- _Work instructions_
Set down the listing below verbatim, but only from its first line through the line containing "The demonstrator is".

- _Input data_
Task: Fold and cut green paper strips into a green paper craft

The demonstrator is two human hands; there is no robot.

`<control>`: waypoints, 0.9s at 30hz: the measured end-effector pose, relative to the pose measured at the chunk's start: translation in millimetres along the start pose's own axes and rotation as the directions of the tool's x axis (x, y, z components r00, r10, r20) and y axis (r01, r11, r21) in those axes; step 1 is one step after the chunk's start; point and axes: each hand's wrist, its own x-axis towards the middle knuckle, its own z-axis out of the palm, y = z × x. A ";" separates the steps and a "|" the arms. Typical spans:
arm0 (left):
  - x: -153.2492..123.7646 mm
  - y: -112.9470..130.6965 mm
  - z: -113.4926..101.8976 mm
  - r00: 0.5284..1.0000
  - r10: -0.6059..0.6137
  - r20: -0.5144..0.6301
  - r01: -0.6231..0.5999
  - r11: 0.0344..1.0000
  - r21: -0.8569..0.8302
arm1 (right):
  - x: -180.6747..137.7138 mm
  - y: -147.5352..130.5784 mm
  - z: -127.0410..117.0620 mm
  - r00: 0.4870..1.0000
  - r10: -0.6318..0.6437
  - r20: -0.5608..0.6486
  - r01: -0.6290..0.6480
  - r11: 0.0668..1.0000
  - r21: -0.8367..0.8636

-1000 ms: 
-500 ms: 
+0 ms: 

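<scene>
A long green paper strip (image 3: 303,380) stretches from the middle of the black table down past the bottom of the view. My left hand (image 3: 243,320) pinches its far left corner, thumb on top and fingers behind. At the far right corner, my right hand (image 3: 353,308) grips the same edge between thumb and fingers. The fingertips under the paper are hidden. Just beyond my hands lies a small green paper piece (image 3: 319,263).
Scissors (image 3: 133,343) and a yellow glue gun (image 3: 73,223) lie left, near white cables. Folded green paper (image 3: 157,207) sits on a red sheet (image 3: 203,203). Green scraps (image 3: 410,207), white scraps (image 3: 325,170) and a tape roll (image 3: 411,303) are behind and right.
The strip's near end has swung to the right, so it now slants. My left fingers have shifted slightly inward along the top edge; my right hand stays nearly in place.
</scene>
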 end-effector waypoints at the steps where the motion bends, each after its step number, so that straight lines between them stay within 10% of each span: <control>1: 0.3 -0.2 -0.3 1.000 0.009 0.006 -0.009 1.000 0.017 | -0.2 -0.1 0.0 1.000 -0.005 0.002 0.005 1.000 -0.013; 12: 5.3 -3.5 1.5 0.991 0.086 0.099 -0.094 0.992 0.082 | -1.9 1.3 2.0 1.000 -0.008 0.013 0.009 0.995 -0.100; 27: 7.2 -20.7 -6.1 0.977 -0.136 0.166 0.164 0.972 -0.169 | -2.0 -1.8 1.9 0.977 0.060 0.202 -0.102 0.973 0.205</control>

- _Reply to the task_
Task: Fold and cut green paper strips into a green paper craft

The demonstrator is two human hands; there is no robot.

The requested output is now complete.